The regional government has begun to run awareness campaigns, train judges, and issue orders to police on the articles of the law dealing with domestic violence. But it apparently has not taken similar steps to implement the FGM ban, Human Rights Watch found. Between late May and mid-August, 2012, Human Rights Watch spoke with over 60 villagers, policemen, government officials, lawyers, and human rights workers in the districts of Chamachamal, Choman, Erbil, Penjwin, Pishdar, Rania, Soran, Shaqlawa, and Sulaimaniya about the problem.
“The KRG parliament took a huge step forward when it passed the Family Violence Law,” said Joe Stork, deputy Middle East director at Human Rights Watch. “Authorities now need to begin the difficult process of putting a comprehensive plan in place to implement the law, including informing the public, police, and health professionals about the ban on FGM.”
In June 2010, Human Rights Watch issued an 81-page report, "They Took Me and Told Me Nothing: Female Genital Mutilation in Iraqi Kurdistan," which urged the Kurdistan Regional Government, parliament, civil society, and donors to take steps to end the practice. The report described the experiences of young girls and women who undergo FGM and the terrible toll it takes on their physical and mental health. The KRG parliament passed the Family Violence Law in June 2011.
In the recent interviews, Human Rights Watch spoke with more than 20 villagers who had daughters in the age range when FGM is traditionally performed – between ages 4 and 12. Some said they were no longer intending to have the procedure performed on their daughters, as a result of awareness campaigns conducted by representatives of nongovernmental organizations who had visited their villages, but a few said they planned to have the procedure done. None had seen any action or awareness efforts by the government.
“Okay, so there’s a law now, so people don’t talk about it as much now, but if people in my village or another village want to have it done to their girls, they can easily still do it secretly,” said a woman from Rania.
Several police officers told Human Rights Watch that their superiors had not given them any instructions or explanation of the ban on FGM. The head of an Interior Ministry directorate tasked with tracking violence against women confirmed to Human Rights Watch that no such instructions or explanation had yet been given.
The highest Muslim authority in Iraqi Kurdistan issued a fatwa in July 2010 saying that Islam does not require female genital mutilation. But after parliament passed the Family Violence Law, Mullah Ismael Sosaae, a religious leader, gave a Friday sermon in Erbil demanding that the KRG president, Massoud Barzani, refuse to sign it into law. Barzani did not sign it, but allowed the law to go into effect when it was published in the government’s Official Gazette (#132) on August 11, 2011. Critics in the Kurdish region say that this was an effort by Barzani to avoid confrontation with religious leaders like Sosaae while allowing the bill to become a law, but that this approach sent the message that those against the law could continue to undermine it.
Members of parliament and civil society activists have criticized the government’s lack of action, and say the practice remains prevalent, particularly in areas such as Rania, Haji Awa, and Qalat Diza.
“We don’t have a problem passing laws here in the KRG, but implementation is another matter entirely, especially when the law is controversial like this one,” Kwestan Abdullah, a member of the Women’s Affairs Committee in the KRG parliament, told Human Rights Watch. “The Family Violence Law, in almost all its aspects, has not yet begun to support women on the ground, and this is especially true of the FGM issue.
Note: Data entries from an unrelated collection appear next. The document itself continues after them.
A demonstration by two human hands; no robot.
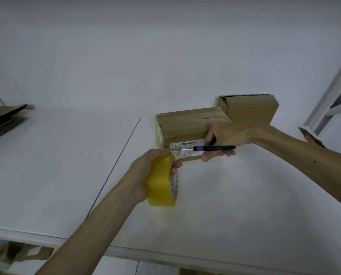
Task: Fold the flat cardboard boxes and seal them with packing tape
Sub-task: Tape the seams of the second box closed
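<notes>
A folded cardboard box (185, 126) with tape along its top seam and a white shipping label on its front sits on the white table (66, 165). My left hand (145, 171) grips a yellow roll of packing tape (159, 181) just in front of the box. My right hand (223, 139) holds a knife (211, 148) with a black and blue handle, its blade pointing left toward the tape roll, right in front of the label. A second folded cardboard box (249, 110) stands behind the first, at the right.
Flat cardboard sheets (2, 120) lie stacked at the table's far left. An orange-and-black tool (310, 136) lies at the right, near a white metal frame (332, 92). More cardboard (18, 253) lies below the table's front edge. A white wall is behind.
</notes>
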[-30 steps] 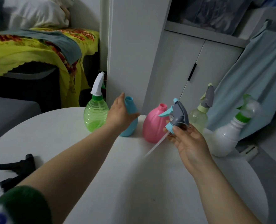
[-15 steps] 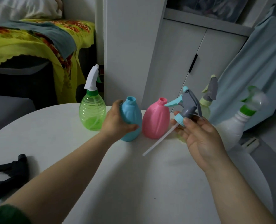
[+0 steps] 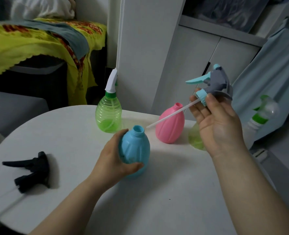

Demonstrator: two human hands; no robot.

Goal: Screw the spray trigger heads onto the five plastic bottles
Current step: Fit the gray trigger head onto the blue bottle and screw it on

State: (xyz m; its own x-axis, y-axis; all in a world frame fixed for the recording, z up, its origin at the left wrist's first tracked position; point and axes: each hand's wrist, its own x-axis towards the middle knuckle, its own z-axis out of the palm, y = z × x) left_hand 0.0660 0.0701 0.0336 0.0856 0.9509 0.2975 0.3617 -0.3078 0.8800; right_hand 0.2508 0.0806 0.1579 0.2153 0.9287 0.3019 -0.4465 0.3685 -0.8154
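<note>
Pinching the trigger head [image 3: 215,83], right grip [image 3: 216,123] slants its tube [image 3: 171,116] down-left toward the blue bottle [image 3: 137,146] the left grip [image 3: 112,159] clasps

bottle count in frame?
5: green bottle at back left; blue bottle gripped by the left hand; pink bottle behind it; pale green bottle mostly hidden behind the right hand, which holds a trigger head; white bottle at the right edge.

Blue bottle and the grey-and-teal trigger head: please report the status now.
Left hand grips blue bottle, neck open. Right hand holds grey-and-teal trigger head, dip tube tip beside the neck, not in. Pink bottle behind tube, not blocking.
</note>
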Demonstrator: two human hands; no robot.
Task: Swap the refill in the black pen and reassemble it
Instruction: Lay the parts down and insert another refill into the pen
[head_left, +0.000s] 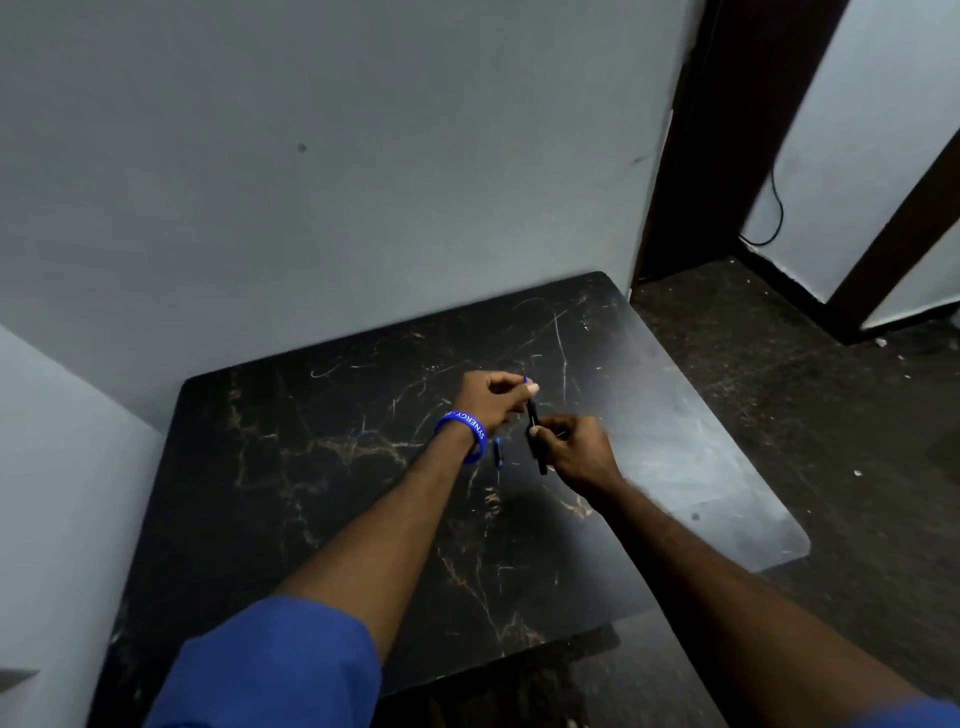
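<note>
Blue sleeve (275, 670) nearest us at the bottom left, and that forearm runs up to the left hand (488, 399), ringed by a blue printed rubber wristband (464, 432), out over the middle of the black marble-patterned tabletop (322, 467). Its fingers are pinched together on something thin with a blue tip (525, 380) at the far end of the slim black plastic pen (535, 439), probably a refill, so by my reading we're mid-swap, with reassembly not yet done. Right hand (576, 449), just to the right and nearer, has its fingers clamped around the pen's barrel, holding it above the table. Whether that refill is going in or coming out, I can't tell. Below the left wrist sits a small blue piece (498, 452), too small and blurred to name. Both sets of fingertips largely hide the join, and the pen's ends are hard to make out.
</note>
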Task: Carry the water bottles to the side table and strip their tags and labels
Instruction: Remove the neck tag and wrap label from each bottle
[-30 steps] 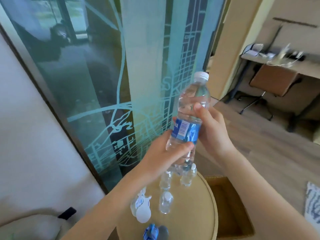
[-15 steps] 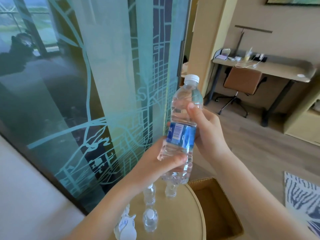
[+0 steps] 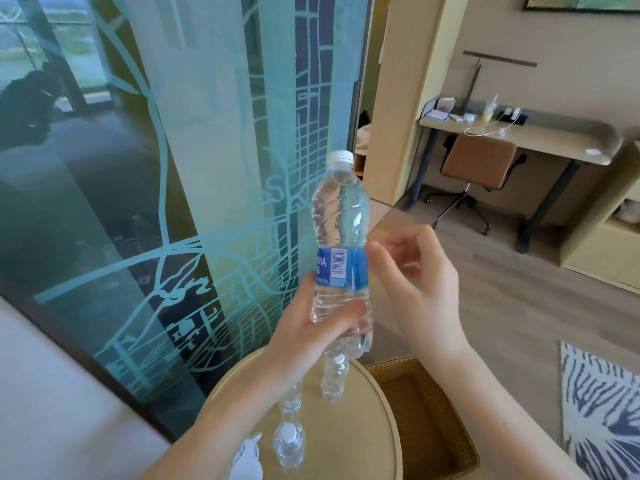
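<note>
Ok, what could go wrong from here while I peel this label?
Only your left hand holds the bottle, and low down; tugging the label with your right hand could twist it loose. Small bottles stand on the table right below, so a drop would likely topple them.
</note>
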### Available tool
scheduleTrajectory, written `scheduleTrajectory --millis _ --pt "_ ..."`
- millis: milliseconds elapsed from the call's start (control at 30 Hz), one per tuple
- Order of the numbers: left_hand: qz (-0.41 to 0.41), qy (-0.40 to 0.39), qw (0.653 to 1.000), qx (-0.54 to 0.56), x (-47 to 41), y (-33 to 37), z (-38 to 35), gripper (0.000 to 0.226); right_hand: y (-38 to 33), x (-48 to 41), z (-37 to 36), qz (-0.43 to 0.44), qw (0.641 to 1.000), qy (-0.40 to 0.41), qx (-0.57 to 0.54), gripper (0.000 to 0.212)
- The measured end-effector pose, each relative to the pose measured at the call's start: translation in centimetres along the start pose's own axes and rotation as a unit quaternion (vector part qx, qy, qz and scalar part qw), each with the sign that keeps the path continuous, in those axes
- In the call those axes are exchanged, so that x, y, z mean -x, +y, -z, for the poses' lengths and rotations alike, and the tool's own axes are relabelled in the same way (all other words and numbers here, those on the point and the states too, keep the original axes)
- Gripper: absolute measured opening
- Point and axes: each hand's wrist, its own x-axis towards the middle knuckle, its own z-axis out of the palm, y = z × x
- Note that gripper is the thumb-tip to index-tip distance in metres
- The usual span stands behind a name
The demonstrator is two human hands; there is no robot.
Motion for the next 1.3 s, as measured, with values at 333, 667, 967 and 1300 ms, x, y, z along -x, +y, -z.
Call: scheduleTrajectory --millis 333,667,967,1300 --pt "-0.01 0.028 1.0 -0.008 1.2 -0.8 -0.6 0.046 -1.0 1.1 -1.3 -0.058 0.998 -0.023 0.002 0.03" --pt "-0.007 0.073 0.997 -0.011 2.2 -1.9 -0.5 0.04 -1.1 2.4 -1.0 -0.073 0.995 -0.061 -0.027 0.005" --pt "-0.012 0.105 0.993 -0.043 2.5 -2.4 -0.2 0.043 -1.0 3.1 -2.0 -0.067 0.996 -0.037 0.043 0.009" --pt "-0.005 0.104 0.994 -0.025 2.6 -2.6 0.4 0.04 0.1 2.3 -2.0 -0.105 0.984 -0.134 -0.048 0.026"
Nothing is happening, and no one is even really talking about plans to implement it.”
The Kurdistan Regional Government should take concrete steps to enforce the law banning female genital mutilation, Human Rights Watch said. This should include providing training to police, courts, and regional officials to enforce the law.
So-called community midwives, women with no formal medical training but who help with births and also carry out FGM, are not licensed and so fall outside the Health Ministry’s purview. Any eradication effort would have to involve community midwives and should include helping them find alternative sources of income, Human Rights Watch said.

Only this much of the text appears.